Work instructions: Only one stretch of the listing below is wanted. Give it again exactly, from the line with "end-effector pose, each" through the line with "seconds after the".

Start of Data for review

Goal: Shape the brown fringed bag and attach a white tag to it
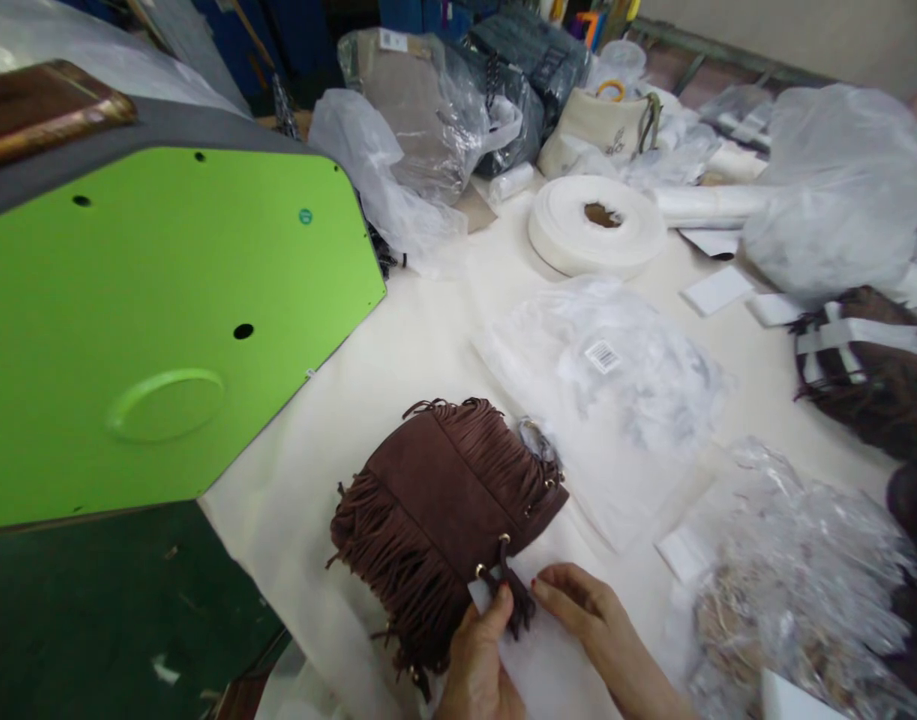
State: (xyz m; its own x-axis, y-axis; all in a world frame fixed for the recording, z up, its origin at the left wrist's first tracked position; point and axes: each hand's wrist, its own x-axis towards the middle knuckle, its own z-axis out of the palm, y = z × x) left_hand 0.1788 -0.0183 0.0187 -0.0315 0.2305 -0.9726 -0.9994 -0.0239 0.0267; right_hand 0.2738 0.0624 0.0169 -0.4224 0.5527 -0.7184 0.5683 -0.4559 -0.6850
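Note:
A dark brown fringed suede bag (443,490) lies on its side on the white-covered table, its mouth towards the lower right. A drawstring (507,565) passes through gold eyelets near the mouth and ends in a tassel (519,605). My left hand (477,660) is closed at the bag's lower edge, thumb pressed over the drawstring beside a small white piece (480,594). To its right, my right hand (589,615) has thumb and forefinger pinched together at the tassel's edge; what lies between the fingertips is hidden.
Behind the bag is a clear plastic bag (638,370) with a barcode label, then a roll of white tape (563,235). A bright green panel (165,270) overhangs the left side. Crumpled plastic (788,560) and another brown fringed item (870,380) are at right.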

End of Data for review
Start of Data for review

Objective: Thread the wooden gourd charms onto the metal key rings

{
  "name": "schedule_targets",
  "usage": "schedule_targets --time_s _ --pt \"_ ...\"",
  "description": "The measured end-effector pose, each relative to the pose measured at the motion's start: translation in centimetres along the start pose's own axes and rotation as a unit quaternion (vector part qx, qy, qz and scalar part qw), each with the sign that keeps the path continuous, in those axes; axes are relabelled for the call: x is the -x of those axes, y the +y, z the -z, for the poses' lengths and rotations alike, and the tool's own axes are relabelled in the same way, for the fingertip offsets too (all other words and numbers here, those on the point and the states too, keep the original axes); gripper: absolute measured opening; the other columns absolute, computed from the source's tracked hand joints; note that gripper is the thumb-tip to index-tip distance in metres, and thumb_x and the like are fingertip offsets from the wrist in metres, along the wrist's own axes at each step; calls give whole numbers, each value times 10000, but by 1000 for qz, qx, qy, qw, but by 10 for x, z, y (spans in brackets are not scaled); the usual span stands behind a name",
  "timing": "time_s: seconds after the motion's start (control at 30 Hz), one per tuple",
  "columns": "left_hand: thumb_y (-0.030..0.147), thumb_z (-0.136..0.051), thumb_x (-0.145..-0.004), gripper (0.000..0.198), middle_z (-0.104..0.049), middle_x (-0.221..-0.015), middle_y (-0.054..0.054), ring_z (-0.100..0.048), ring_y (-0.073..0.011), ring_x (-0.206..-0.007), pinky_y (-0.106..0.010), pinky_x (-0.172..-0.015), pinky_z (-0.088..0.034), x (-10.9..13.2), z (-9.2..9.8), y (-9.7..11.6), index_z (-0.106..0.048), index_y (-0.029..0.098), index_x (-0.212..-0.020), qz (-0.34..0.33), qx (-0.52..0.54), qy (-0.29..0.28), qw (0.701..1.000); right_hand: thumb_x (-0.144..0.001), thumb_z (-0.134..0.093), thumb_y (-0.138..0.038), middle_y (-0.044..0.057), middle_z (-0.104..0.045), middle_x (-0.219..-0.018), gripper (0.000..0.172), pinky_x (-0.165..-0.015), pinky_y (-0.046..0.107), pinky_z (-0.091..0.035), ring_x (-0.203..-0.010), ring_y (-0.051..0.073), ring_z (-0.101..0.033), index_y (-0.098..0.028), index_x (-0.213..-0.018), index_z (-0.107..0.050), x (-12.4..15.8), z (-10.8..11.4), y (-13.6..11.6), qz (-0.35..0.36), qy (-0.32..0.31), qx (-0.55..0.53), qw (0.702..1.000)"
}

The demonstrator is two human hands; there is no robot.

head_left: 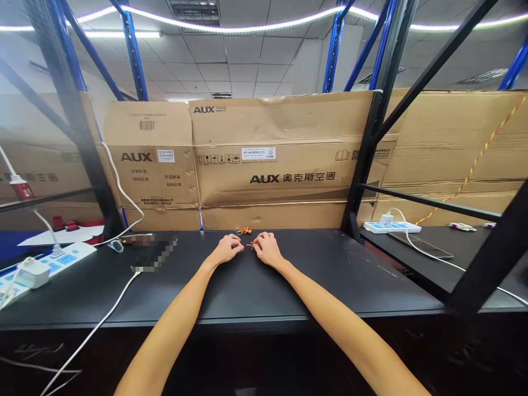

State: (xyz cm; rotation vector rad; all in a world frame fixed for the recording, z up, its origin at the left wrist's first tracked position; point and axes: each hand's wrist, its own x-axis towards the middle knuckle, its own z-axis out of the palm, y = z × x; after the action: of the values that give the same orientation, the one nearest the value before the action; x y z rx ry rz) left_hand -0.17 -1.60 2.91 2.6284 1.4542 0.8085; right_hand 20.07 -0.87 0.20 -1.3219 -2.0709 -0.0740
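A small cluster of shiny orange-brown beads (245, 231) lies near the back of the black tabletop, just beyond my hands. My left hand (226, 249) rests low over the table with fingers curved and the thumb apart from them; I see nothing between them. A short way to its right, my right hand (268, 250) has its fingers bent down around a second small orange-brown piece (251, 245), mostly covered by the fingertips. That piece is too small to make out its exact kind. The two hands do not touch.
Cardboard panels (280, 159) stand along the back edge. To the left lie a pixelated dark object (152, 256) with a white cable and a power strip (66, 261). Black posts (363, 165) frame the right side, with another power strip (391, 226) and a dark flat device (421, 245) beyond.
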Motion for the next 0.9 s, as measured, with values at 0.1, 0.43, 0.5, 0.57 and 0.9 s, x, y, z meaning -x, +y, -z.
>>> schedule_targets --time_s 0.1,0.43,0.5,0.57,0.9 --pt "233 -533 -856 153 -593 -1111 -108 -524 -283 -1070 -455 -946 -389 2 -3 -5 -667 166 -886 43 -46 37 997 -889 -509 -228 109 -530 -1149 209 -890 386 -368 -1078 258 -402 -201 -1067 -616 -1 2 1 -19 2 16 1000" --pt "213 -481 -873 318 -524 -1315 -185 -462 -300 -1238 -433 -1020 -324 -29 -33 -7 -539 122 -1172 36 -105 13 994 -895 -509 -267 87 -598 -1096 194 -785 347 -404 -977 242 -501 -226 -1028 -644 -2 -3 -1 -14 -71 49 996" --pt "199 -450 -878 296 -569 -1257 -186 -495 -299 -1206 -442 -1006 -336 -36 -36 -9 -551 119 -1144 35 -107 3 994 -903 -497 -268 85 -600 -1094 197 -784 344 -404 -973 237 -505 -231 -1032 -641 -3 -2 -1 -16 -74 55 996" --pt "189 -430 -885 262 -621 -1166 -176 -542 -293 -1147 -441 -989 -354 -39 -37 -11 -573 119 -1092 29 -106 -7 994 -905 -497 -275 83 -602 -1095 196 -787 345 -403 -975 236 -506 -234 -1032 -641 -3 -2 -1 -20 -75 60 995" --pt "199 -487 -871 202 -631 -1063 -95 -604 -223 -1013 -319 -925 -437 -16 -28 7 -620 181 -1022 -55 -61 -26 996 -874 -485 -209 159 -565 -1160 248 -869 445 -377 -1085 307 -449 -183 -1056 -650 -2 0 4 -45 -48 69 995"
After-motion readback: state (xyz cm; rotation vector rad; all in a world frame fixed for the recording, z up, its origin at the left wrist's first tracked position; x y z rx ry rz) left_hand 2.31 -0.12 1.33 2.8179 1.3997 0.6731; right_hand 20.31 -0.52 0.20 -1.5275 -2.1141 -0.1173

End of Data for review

Expected answer:
  "description": "The measured end-effector pose, each relative to the pose measured at the motion's start: translation in centimetres along the start pose's own axes and rotation as a unit quaternion (vector part qx, qy, qz and scalar part qw), each with the sign that keeps the path continuous, in those axes; axes are relabelled for the call: x is the -x of those axes, y the +y, z the -z, for the poses' lengths and rotations alike, and the tool's own axes are relabelled in the same way, for the fingertip offsets too (all other words and numbers here, those on the point and the states too, keep the original axes); gripper: absolute measured opening; the other columns absolute, computed from the source's tracked hand joints; note that gripper is the thumb-tip to index-tip distance in metres, and thumb_x and the like are fingertip offsets from the wrist in metres, along the wrist's own axes at each step; calls give whole numbers, each value times 10000, but by 1000 for qz, qx, qy, qw, but by 10 for x, z, y (spans in brackets are not scaled); the usual span stands behind a name",
  "timing": "time_s: seconds after the motion's start (control at 30 Hz), one per tuple",

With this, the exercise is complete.